Armies across the globe have moved to a
state of high alert after reports that the number of Biometric
Robocops amassing on Antarctica is well into the millions.
Biologists, using new aerial surveillance photos to estimate the size
of the horde, have determined that there is a line of green clones
steadily streaming from the destroyed Google base which was
infiltrated weeks ago by the resistance group GASP. “I'm amazed,”
expert on Proto-Human Studies Ovaltine Goose-Shredder said Thursday,
“Their rate of multiplication is just unheard of. I don't know what
kind of cloning technology Google put together, but it's a high
powered contraption.” The discovery has led citizens and
international leaders to demand that Google take responsibility for
the biometric robocop horde, as the growing problem on the frozen
continent is now too much for a single state to take on. Google has
responded by completely washing their hands of the matter, with
reports surfacing that their executives have fled to private islands
in international waters with their mountains of riches. According to
Google representatives, “Google never intended to deal with any
unforeseen consequences of the dissemination of our technology. Also,
Antarctica can't charge us with anything because it doesn't have laws, so good fucking luck sticking us with anything.” Their
statements have led many to believe that you don't become one of the
biggest corporations ever and then let anything stick you in a corner.

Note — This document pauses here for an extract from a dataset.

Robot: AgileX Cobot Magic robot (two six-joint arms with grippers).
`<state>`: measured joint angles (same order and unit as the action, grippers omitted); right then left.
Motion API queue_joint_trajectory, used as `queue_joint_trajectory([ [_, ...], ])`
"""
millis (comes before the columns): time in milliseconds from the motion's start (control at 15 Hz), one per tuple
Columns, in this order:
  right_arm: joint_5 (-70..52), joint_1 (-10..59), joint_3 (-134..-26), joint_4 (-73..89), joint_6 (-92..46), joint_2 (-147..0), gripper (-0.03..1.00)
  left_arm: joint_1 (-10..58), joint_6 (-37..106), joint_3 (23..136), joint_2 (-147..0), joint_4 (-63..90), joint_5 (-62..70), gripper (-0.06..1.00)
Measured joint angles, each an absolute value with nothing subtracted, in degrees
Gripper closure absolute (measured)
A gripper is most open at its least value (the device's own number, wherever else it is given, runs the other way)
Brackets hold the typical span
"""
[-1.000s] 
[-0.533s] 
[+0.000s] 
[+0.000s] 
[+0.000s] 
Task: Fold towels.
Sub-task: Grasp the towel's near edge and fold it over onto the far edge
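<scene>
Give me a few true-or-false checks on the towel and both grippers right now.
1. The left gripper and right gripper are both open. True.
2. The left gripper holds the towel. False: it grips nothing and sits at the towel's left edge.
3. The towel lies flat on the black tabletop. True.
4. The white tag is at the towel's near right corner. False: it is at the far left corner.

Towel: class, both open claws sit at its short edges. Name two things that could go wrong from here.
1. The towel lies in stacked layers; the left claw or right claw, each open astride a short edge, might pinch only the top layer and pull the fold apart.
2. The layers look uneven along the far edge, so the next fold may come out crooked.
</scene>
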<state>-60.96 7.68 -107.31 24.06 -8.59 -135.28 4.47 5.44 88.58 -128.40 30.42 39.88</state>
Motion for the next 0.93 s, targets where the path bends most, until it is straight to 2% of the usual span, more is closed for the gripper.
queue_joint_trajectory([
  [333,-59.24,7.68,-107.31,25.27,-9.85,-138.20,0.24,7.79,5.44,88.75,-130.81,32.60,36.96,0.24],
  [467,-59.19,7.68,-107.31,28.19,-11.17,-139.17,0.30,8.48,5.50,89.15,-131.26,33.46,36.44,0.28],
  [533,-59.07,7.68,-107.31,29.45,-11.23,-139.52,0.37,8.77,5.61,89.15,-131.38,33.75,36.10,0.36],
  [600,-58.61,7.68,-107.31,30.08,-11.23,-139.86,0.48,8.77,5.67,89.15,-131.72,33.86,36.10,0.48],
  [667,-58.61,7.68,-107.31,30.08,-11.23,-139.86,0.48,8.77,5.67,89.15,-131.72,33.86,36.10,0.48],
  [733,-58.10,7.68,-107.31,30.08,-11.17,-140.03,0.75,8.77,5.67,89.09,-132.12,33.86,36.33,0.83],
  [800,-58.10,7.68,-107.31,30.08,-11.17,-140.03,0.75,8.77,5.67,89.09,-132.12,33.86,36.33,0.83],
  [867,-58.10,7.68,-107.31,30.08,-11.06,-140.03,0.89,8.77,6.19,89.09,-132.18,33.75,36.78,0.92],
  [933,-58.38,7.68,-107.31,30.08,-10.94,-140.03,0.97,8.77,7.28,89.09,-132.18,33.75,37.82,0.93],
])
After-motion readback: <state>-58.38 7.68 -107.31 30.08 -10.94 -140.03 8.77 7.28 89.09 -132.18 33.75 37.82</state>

Many have suggested a wait and see
approach to dealing with the biometric robocop horde by letting
Antarctica take care of the problem for the rest of the planet, as
the harsh climate and lack of vegetation would deprive the horde of
nutrients, something absolutely necessary for living organisms. After
two weeks passed without any noticeable decline in numbers, this bit
of global well-wishing was quashed by currently at-large resistance
leader Axel Hjalmar, who confirmed that the biometric robocops do not
ingest their nutrients, but sustain existence through photosynthesis.

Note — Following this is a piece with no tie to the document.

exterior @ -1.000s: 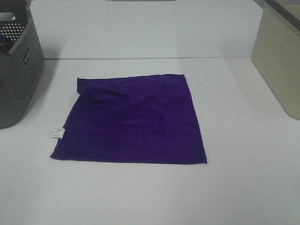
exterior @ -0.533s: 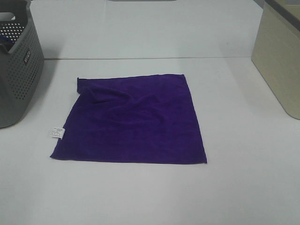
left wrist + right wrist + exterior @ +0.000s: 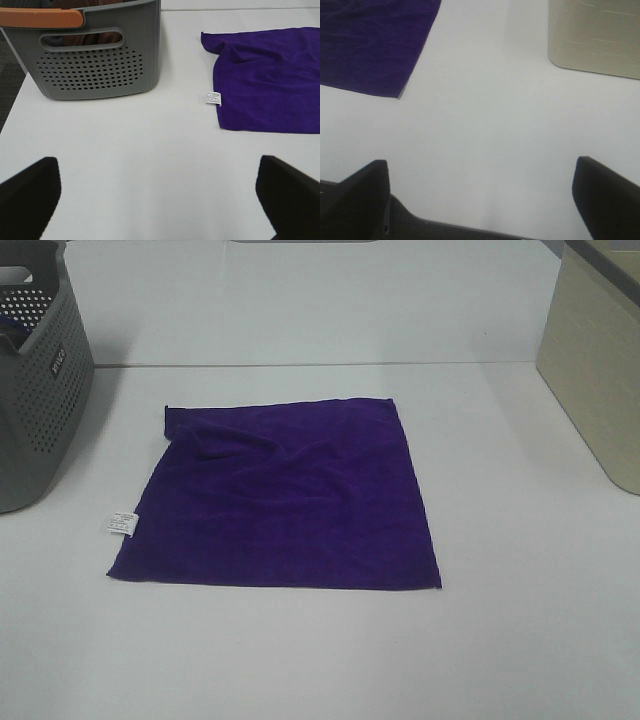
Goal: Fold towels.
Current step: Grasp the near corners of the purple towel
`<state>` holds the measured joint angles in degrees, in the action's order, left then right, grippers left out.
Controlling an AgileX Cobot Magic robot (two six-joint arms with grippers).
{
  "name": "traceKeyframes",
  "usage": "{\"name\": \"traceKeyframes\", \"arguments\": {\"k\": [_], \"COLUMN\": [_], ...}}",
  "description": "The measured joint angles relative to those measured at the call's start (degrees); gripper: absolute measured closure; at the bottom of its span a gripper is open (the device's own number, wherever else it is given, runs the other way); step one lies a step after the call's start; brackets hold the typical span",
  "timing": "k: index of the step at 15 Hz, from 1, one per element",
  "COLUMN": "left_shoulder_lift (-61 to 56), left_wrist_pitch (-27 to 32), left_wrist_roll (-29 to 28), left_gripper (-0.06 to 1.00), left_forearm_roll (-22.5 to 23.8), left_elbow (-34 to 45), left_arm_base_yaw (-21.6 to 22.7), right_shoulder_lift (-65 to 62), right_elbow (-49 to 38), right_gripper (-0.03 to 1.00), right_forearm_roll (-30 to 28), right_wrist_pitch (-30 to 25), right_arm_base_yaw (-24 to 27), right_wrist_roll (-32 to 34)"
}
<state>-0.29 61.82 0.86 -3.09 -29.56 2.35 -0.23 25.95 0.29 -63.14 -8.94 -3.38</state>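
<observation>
A deep purple square towel lies spread flat in the middle of the white table, with a small white care tag at its left edge and a slight wrinkle near its far left corner. It also shows in the left wrist view and in the right wrist view. My left gripper is open and empty over bare table, well short of the towel. My right gripper is open and empty near the table's front edge. Neither gripper shows in the exterior high view.
A grey perforated basket stands at the left, with an orange handle and brown cloth inside. A beige bin stands at the right; it also shows in the right wrist view.
</observation>
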Motion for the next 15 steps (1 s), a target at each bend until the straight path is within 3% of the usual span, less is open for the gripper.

GASP estimates that due to the Antarctic conditions, the biometric
robocops could be operating at 45% of their capacity for destruction,
increasing to 100% capacity with proximity to the equator. Despite
the terrifying prospects, Hjalmar is still trying to convince the
world to allow the horde to exist and fulfil their programming by
destroying all technology, but has been argued down to the secondary
benefits of such a plan, saying “[The biometric robocops] could
become a greater carbon sink than the Amazon if you let them.”
Despite possibly solving global warming, experts still believe this
to be a terrible idea, as allowing something to become a carbon sink
on par with the Amazon will only give humans licence to destroy the Amazon.
During the fuzzy satellite feed, a
revelation was brought about that many experts have been worrying
over for weeks, that GASP isn't really sure about what they have
created and that the numbers they have thrown out about the biometric
robocop's destructive capacities are guesses at best. “They may be
more powerful than we designed.” Hjalmar admitted, “The DNA
structure we uploaded to Google's database was never tested, as we
didn't have the technology to bring them about. The process of
turning the code into a living organism could make it vastly
underpowered or overpowered, but we must admit, we aimed for
overpowered.”
Due to the dangers of walking into a
horde of possibly murderous biometric robocops, only one human has
decided to travel to Antarctica to see firsthand what humanity is
dealing with. “I've realized how I can help. I'm going to do what
no other human has been willing to do, to leave my smart-phone behind
and travel to Antarctica.” Karen made the announcement in a press
conference Thursday that she “will see firsthand what the biometric
robocops are up to, and what they are capable of, and if I can
disable the cloning device that is allowing them to replicate
themselves.” Even though she is the only person willing to confront
the biometric robocops, the response to Karen's heroism has been a
discriminatory “good riddance” from the rest of the world due to
her status as the first undead human. Karen is convinced that the
biometric robocops will either see her as a kindred spirit or be
terrified of her like everyone else is, and thus not immediately
destroy her. Karen's husband, Ovaltine Goose-Shredder, disagrees. “Is
Karen technology? She's advanced, she's had one more death than
anyone else has, and she's got lots of little dits and do-dad's
inside her to mimic bodily processes. I don't think they will take
kindly to her, and I'm really worried about this.” Despite his
objections, Goose-Shredder is currently the only person supporting
Karen's endeavour. “She's found the first place where she fits and
it completely makes sense to her why she's back now. She flat out
needs to do this, so I helped her outfit a sailboat for her journey.
The only thing left to say is Godspeed.”